ADHESIVE PLATFORM FOR THE DENTAL DELIVERY OF BIOGENIC ELEMENTS: FORMULATION, TECHNOLOGY, AND BIOPHARMACEUTICAL EVALUATION

Abstract

Dental caries, a disease of the hard tissues of the teeth—enamel, dentin, and cementum—is one of the most common diseases in the world that significantly impacts the quality of human life [1]. Despite the implementation of large-scale measures aimed at combating the formation and spread of caries and advancing treatment methods, this dental disease still remains the number one problem in dentistry. The disease starts with the damage of the tissue covering the tooth crown, enamel. Though this acellular, avascular, and highly mineralized structure is the hardest tissue in the human body, acids produced by acidogenic bacteria cause the breakdown of its inorganic skeleton, resulting in the formation of a cavity. The process of breakdown of the mineral skeleton is called demineralizationand although the processes of de- and remineralization in tooth structures are continuous, disruption of the buffer balance, the proportion of micro- and macroelements, and the permeability of enamel in the oral cavity contribute to the prevalence of demineralization. The strategy for successful caries management is based on holistic and comprehensive approaches, among them the most important are antimicrobial therapy, the implementation of remineralizing agents, and the improvement of methods for their infiltration into the hard tissues of the tooth. that the modern concept of caries prevention and treatment is based largely on maximizing tissue infiltration and minimal preparation. This is not possible without enriching the tooth tissues with elements such as calcium, magnesium, phosphorus, fluoride, zinc, and others.
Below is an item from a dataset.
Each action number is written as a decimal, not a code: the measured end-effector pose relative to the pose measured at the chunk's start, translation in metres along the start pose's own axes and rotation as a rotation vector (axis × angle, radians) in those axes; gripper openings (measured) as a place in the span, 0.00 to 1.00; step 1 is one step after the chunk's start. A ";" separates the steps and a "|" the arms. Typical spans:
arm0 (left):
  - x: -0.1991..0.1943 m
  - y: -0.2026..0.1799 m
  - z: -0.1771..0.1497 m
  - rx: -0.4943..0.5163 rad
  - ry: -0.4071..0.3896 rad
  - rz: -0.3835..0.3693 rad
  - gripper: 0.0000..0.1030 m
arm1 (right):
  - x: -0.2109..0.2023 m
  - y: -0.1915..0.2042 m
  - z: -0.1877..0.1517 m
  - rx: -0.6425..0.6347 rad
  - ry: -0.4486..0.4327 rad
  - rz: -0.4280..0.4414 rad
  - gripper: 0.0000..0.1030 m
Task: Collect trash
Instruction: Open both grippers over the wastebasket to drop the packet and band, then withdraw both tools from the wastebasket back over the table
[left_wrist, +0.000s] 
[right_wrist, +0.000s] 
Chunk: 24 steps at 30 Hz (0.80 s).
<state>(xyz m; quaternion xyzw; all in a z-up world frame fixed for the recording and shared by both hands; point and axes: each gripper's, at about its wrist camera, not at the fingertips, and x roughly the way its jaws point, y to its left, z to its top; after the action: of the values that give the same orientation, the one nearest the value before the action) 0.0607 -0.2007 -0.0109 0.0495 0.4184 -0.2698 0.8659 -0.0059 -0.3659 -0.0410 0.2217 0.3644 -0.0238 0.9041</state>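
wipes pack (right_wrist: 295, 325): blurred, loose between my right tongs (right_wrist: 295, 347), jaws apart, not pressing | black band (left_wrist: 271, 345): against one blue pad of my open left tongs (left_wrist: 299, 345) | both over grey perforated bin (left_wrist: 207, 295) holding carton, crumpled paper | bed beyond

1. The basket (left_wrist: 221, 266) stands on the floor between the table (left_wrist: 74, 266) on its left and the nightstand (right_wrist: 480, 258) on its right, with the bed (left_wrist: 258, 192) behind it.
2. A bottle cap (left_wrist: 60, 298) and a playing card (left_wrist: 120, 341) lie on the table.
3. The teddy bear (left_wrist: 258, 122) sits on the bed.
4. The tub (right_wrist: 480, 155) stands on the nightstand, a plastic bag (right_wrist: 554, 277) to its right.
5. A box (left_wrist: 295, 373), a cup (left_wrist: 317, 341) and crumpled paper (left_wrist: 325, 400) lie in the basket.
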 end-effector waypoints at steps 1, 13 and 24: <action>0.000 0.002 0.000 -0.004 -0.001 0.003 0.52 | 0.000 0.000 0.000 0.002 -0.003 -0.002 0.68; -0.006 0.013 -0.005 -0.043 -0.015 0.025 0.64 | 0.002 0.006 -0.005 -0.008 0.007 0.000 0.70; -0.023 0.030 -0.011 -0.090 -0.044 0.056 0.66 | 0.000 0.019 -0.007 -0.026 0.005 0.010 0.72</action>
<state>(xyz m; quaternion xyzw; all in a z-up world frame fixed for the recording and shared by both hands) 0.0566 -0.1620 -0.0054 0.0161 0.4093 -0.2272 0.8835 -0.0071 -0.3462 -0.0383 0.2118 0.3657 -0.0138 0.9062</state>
Significant interest in nanoparticles of biogenic elements is largely due to their unique physicochemical and biological properties, which differ from those of the bulk elements. Their nanoscale form provides higher bioavailability.

Biosynthesized nanoparticles of biogenic elements are generally biocompatible, which facilitates their further use in biomedical devices.

Nanoscale biogenic elements penetrate deeper layers of the damaged tooth area, ensuring the restoration of damaged enamel [2,3,4].

To deliver active pharmaceutical ingredients to the tooth tissue, a gel is often used as a carrier, which significantly prolongs the contact time between the active ingredient and the enamel, allowing biogenic elements to fill small lesions and cavities [5].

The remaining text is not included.